# I think I'm cured!....please read on. (part 2)



## stonechant (Jul 20, 2012)

Part 2.


Fast forward to just a few weeks ago. I decided to embark on a rigorous diet and exercise regime. My reasoning being that if I cannot be content, happy and fulfilled in my mind, at least my body would be in good health and shape which in turn would stand me in good stead for the future and prepare me for old age. So I began to eliminate all the bad foods. The sweets, the chocolates, crisps, cakes, puddings, fizzy/sugary drinks and fatty foods. In other words anything with bad fats and high calories. In order to lose lots of excess fat, I went one step further and drastically reduced the quantity of food in my evening meal.
Having given up tea and coffee in 2001, my breakfast has consisted of a glass of orange juice and either wholemeal toast or a bowl of cereal. Lunch for years has always consisted of the same; ham lettuce wholemeal roll, packet of wheat crunchies, apple, banana and a yoghurt. Dinner would be a full meal. As I said earlier the new diet involved cutting the evening meal drastically so as a part of this new regime, I have, for a number of weeks just eaten a hard boiled egg, a small bowl of raw spinach and two slices of wholemeal toast. This has had the effect of me losing about a stone in weight although not where it matters, round the midriff. This of course can only be reduced by lots of cardio vascular and I have been doing just that on the exercise bike. I would love to go a gym but this is not an option due to S.A.D.

A couple of weeks ago, I was browsing fitness tip websites and in particular those aimed at weight training. One tip that caught my eye was to cut out wheat from your diet as this can assist muscle growth and boost your energy. It was at this point that a lightbulb came on in my head. Could a diet, rich in wheat be a contributory factor in the cause of headaches? I had to try it as, just a very quick Google search of the words 'wheat' and 'headaches' produced lots of anecdotal evidence to suggest that this could indeed be the case. I told my wife the following day of my findings and I resolved to try a wheat free diet for a period of two weeks to see if there would be any improvements with my headaches. So we headed off to the supermarket in search of wheat free, or, more specifically 'gluten' free foods. Gluten being the harmful protein found in a number of grains to allergy or 'gluten intolerent' individuals. Gluten free bread was purchased and gluten free rolls were purchased for my lunch. The breakfast bran flakes had to go as did the daily packet of wheat crunchies and the wholemeal toast with the egg in the evening was replaced with gluten free.

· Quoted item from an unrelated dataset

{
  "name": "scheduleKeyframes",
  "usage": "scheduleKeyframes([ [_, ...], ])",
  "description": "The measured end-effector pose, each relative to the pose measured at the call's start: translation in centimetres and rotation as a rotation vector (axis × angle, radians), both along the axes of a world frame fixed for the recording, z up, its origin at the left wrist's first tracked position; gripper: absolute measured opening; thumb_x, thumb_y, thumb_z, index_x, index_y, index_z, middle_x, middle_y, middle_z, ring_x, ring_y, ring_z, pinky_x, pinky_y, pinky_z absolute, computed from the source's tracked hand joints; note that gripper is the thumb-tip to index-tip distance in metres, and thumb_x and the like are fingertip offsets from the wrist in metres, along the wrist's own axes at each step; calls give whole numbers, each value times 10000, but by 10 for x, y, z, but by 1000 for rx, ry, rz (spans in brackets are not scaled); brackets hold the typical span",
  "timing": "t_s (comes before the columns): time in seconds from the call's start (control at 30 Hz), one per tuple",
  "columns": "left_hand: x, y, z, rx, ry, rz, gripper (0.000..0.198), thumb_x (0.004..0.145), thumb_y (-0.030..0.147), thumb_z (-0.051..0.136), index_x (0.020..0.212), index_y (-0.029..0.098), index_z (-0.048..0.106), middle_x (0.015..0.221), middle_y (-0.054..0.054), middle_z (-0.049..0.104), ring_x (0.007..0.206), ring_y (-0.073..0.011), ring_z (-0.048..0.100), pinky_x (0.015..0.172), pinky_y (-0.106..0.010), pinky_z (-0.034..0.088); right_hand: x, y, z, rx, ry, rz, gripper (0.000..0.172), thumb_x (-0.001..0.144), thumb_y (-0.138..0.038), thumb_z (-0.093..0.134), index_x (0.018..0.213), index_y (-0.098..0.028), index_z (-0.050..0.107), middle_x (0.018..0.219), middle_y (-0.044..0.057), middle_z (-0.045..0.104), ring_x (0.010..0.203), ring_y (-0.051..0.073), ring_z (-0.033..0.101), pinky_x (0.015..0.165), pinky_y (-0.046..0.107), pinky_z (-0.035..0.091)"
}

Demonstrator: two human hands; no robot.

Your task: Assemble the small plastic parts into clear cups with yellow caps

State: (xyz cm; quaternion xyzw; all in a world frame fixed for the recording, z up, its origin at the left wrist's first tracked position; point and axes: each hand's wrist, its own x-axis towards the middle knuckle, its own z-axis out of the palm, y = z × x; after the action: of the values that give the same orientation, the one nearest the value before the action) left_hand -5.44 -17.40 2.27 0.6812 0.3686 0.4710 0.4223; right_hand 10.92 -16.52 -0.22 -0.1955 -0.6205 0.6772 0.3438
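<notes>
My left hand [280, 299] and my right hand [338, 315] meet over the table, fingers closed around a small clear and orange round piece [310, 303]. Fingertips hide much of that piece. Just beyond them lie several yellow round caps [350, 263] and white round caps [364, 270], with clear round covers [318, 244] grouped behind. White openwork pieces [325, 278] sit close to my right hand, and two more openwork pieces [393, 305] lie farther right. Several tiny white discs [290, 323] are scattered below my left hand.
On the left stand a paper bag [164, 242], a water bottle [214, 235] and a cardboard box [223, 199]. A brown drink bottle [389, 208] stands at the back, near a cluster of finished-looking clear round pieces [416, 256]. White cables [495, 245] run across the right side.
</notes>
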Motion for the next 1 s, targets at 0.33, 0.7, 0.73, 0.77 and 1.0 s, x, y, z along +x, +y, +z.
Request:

At the time of writing this, my two week trial is complete. On day three my headaches began to subside and by day five they had completely vanished. On day three also I began to feel what can only be described as 'weird'. My head was so clear and I also had amazing feeling of calm that I had never experienced. I'd always had constant white noise in my head (which I thought was normal) but this had gone, almost as if someone had turned the radio off. The next day I woke up completely refreshed and could hardy believe what was happening to me. My anxiety levels were dropping like a stone. I looked on Google and typed in the words 'gluten free' and 'social anxiety' and was completely floored to discover there is a link between the two. I literally felt like I'd found the Holy Grail, The Ark of the Covenant and discovered a cure for cancer all at the same time. Gone are the feelings of worthlessness, gone are the negative thoughts, gone are the body image issues, gone are the feelings of paranoia, guilt and shame, gone are the nightmares and gone is constant feelings of lethargy and tiredness, but, most significantly, GONE is the anxiety.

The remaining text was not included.